> [ACTIVITY] Transcribe all of the data, leaving nothing out and changing nothing.

> [DATA EXCERPT]
○ ○ ○ ○
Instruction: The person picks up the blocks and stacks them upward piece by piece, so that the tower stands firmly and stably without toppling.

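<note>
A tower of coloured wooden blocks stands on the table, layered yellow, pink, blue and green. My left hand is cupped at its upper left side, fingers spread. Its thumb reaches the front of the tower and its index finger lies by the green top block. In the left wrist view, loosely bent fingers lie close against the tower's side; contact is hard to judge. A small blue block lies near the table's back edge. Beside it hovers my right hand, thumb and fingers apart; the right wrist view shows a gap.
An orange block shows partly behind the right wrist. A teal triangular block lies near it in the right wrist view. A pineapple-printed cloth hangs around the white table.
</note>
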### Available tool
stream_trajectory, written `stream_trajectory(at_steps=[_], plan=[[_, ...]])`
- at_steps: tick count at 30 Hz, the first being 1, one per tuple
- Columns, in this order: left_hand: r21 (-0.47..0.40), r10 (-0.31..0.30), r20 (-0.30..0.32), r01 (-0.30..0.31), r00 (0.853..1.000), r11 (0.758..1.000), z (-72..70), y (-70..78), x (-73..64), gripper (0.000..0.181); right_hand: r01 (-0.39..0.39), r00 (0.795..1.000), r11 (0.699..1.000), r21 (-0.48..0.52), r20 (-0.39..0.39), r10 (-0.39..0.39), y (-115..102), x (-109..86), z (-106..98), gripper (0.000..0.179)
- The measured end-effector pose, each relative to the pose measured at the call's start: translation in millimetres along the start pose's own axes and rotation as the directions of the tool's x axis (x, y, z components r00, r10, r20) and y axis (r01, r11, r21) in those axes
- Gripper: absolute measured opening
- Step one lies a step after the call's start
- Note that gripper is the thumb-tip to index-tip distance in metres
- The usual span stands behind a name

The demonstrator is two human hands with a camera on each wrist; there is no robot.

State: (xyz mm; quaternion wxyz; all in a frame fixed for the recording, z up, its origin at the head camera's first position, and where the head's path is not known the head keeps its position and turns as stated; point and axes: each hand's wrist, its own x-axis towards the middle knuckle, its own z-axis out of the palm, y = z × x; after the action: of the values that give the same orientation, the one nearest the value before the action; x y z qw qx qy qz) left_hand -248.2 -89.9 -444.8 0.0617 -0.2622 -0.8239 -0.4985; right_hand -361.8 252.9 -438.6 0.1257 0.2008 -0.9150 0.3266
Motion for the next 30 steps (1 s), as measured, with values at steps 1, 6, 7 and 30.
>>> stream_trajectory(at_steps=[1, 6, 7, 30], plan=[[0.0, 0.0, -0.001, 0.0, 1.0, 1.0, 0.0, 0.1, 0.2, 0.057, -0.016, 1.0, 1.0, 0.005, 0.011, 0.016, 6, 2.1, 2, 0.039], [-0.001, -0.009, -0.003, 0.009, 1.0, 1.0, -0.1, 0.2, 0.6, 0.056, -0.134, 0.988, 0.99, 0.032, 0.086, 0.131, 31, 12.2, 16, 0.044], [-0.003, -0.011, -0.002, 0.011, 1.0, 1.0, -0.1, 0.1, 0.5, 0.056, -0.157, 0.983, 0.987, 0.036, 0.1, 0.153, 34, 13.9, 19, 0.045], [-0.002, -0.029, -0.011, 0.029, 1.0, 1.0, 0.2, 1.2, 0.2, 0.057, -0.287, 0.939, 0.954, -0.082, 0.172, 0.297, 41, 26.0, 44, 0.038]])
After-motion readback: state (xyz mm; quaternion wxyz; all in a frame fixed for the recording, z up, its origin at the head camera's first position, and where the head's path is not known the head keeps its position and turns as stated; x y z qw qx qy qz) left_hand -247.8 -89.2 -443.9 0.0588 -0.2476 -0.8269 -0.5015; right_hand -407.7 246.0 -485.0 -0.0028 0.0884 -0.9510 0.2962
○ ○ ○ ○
> [YOUR SOLUTION]
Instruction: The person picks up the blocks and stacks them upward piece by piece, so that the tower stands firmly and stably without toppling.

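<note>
A tower of coloured wooden blocks stands on the table, layered yellow, pink, blue and green. My left hand is cupped at its upper left side, fingers spread. Its thumb reaches the front of the tower and its index finger lies by the green top block. In the left wrist view, loosely bent fingers lie close against the tower's side; contact is hard to judge. A small blue block lies near the table's back edge. Beside it hovers my right hand, thumb and fingers apart; the right wrist view shows a gap.
An orange block shows partly behind the right wrist. A teal triangular block lies near it in the right wrist view. A pineapple-printed cloth hangs around the white table.
</note>
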### Available tool
stream_trajectory, written `stream_trajectory(at_steps=[_], plan=[[_, ...]])`
- at_steps: tick count at 30 Hz, the first being 1, one per tuple
- Columns, in this order: left_hand: r21 (-0.47..0.40), r10 (-0.31..0.30), r20 (-0.30..0.32), r01 (-0.30..0.31), r00 (0.853..1.000), r11 (0.758..1.000), z (-72..70), y (-70..78), x (-73..64), gripper (0.000..0.181); right_hand: r01 (-0.39..0.39), r00 (0.795..1.000), r11 (0.699..1.000), r21 (-0.48..0.52), r20 (-0.39..0.39), r10 (-0.39..0.39), y (-115..102), x (-109..86), z (-106..98), gripper (0.000..0.179)
- The measured end-effector pose, each relative to the pose measured at the call's start: translation in millimetres along the start pose's own axes and rotation as the directions of the tool's x axis (x, y, z components r00, r10, r20) and y axis (r01, r11, r21) in those axes
- Gripper: absolute measured opening
- Step one lies a step after the call's start
- Note that gripper is the thumb-tip to index-tip distance in metres
- The usual span stands behind a name

The demonstrator is two human hands with a camera on each wrist; there is no robot.

State: (xyz mm; quaternion wxyz; all in a frame fixed for the recording, z up, its origin at the head camera's first position, and where the head's path is not known the head keeps its position and turns as stated; point and axes: each hand's wrist, its own x-axis towards the middle knuckle, its own z-axis out of the palm, y = z × x; after the action: of the values that give the same orientation, the one nearest the value before the action; x y z qw qx qy qz) left_hand -248.2 -89.9 -444.8 0.0617 -0.2622 -0.8239 -0.4985; right_hand -361.8 252.9 -438.6 0.1257 0.2008 -0.9150 0.3266
Motion for the next 30 steps (1 s), as measured, with values at steps 1, 6, 7 and 30.
>>> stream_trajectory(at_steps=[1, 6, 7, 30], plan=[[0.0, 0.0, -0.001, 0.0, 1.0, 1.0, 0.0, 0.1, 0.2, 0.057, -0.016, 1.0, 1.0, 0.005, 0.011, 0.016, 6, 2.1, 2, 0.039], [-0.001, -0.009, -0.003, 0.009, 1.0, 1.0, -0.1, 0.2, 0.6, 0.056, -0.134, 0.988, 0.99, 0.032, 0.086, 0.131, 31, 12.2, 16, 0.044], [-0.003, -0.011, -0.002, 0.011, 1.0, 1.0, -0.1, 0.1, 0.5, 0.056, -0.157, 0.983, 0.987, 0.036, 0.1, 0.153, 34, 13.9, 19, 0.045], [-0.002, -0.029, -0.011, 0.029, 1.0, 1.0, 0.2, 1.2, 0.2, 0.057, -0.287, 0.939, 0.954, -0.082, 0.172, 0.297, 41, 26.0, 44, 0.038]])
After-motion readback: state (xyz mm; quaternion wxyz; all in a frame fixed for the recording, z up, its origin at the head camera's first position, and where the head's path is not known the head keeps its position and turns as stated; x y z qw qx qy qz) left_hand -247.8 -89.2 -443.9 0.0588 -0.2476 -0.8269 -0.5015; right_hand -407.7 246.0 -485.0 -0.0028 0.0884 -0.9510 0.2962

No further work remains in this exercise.